Researchers studied the habits of more than 660 people who completed surveys about their alcohol consumption pattern, took various neuropsychological tests and underwent MRI scans of their brains. Moderate alcohol consumption - up to two alcohol beverages a day, amongst those over 60 was found to preserve the region of the brain responsible for memory and cognition. However, younger people considered light or moderate drinkers do not benefit in the same way, the study reports.
Brian Downer, lead author of the report, said the amount that people drank in middle age had no bearing on their cognitive functions when they got older. "This may be due to the fact that adults who are able to continue consuming alcohol into old age are healthier, and therefore have higher cognition and larger regional brain volumes than people who had to decrease their alcohol consumption due to unfavourable health outcomes,” he added.

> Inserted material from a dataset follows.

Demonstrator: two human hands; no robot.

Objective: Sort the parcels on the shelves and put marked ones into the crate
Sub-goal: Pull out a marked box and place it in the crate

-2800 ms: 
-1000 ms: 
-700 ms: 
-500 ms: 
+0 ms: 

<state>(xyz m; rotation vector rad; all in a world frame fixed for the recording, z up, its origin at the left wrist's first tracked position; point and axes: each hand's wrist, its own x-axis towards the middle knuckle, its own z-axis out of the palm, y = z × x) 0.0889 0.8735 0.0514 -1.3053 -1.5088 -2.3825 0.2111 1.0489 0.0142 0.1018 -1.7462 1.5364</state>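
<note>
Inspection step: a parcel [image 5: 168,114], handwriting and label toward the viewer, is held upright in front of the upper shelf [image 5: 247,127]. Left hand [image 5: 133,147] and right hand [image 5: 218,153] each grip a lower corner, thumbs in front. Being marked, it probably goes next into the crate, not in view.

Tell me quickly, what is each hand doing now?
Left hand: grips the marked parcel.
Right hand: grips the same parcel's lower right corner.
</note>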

This study also utilized data from the well-known Framingham Heart Study to examine the relationship between midlife and late-life alcohol consumption, cognitive functioning, and regional brain volumes among older adults without having dementia or any history of abusing alcohol. The results from multiple linear regression models indicate that in the late life, but not midlife, alcohol consumption status is associated with episodic memory and hippocampal volume.

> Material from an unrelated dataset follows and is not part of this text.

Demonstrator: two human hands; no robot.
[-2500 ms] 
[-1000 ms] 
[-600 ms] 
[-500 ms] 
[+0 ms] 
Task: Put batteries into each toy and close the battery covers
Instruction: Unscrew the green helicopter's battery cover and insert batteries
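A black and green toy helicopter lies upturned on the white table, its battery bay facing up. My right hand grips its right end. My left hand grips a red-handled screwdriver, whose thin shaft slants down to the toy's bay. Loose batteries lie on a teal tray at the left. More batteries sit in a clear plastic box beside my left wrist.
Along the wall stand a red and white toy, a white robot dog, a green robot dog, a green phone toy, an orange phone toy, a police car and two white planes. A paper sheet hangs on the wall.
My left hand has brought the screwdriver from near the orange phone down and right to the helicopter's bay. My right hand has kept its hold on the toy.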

Compared to late life abstainers, moderate consumers had larger hippocampal volume, and light consumers had higher episodic memory. The differences in episodic memory according to late life alcohol consumption status were no longer significant when hippocampal volume was included in the regression model. The findings from this study provide new evidence that hippocampal volume may contribute to the observed differences in episodic memory among older adults and late life alcohol consumption status.
“Patients who were light alcohol consumers during late life had significantly higher episodic memory compared to late life abstainers, whereas no significant differences between moderate and heavy alcohol consumers were detected compared to abstainers.”

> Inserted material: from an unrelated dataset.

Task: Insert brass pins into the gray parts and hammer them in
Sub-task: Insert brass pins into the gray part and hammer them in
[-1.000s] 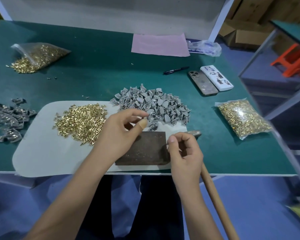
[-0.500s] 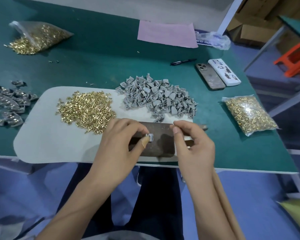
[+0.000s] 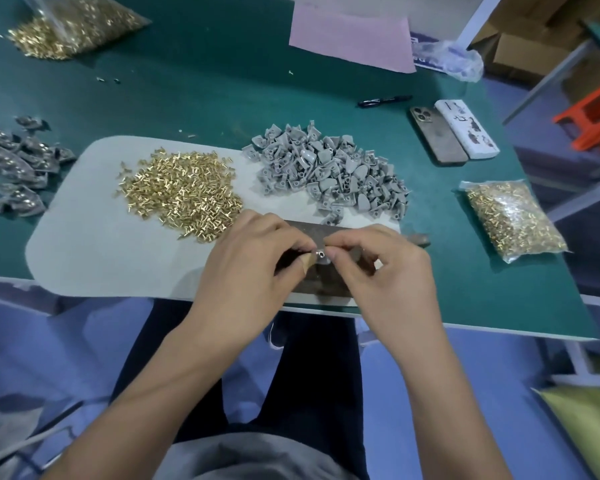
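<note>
My left hand (image 3: 253, 268) pinches a small gray part (image 3: 321, 255) over the dark metal block (image 3: 323, 282) at the table's front edge. My right hand (image 3: 381, 268) meets it from the right, fingertips pinched at the part; a brass pin there is too small to make out. A heap of loose brass pins (image 3: 181, 192) lies on the pale gray mat (image 3: 94, 244), left of the hands. A pile of gray parts (image 3: 329, 171) sits behind the block. The hammer head (image 3: 420, 239) peeks out behind my right hand.
Finished gray parts (image 3: 11, 168) lie at the left edge. Bags of brass pins sit far left (image 3: 73, 26) and right (image 3: 513, 220). Two phones (image 3: 454, 136), a pen (image 3: 383, 100) and a pink sheet (image 3: 350, 36) lie at the back.
My left hand took a gray part from the pile and brought it over the block. My right hand moved left to meet it at the part.
</note>
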`<state>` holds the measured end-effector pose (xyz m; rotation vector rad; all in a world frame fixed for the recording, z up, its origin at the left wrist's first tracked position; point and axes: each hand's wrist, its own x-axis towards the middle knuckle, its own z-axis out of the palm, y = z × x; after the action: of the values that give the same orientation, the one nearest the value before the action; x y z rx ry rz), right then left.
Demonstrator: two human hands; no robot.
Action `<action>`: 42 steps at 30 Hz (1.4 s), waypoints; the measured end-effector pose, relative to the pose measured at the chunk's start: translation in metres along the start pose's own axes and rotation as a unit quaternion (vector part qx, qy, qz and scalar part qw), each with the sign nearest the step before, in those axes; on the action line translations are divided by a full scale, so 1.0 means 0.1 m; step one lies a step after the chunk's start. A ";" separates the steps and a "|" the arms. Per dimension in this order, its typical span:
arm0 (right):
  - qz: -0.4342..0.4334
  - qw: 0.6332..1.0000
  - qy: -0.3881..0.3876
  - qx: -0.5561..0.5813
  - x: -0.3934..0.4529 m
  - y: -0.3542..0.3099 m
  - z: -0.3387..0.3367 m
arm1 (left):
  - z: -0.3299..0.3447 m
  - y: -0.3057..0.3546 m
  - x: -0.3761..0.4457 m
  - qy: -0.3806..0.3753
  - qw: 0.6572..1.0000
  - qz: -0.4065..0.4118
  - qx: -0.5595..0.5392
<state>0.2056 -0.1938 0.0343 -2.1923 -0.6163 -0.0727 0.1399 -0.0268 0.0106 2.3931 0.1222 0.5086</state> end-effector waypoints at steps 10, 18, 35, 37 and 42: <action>-0.005 0.995 -0.059 -0.076 0.02 -0.10 0.02 | 0.02 -0.02 -0.02 0.019 1.000 -0.010 -0.006; -0.016 0.992 -0.058 -0.107 0.04 -0.14 0.00 | 0.03 -0.01 -0.02 0.027 0.999 -0.018 -0.004; -0.077 0.981 -0.103 -0.148 0.17 -0.16 -0.04 | 0.03 -0.04 -0.02 0.029 0.999 -0.025 -0.007; -0.073 0.985 -0.085 -0.133 0.14 -0.13 -0.02 | 0.02 -0.03 -0.03 0.027 0.999 -0.027 -0.007; -0.044 0.990 -0.075 -0.109 0.11 -0.08 -0.03 | 0.01 -0.01 -0.03 0.021 0.999 -0.031 -0.005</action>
<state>0.2124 -0.1870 0.0448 -2.3960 -0.8228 -0.0221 0.1380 -0.0268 0.0082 2.3615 0.2117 0.5297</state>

The study also found that most people drank less in old age than in middle age and that middle-aged men are more likely than middle-aged women to drink heavily. Those aged over 60 who did not drink at all were less likely to have gone through higher education and were also less likely to have smoked when younger, according to the Study.
Even though moderate alcohol intake of two or three drinks per day was linked to improved memory, the study author Faika Zanjani, an associate professor of behavioral and community health at the University of Maryland, does not recommend exceeding the standard one-drink-a-day advice. “We constantly recommend that people not consume more than one drink a day. So when we actually find benefits for the moderate level, we’re pretty surprised. In fact, downing more than one a day is generally considered a little bit dangerous from a disease perspective, she told Yahoo Health.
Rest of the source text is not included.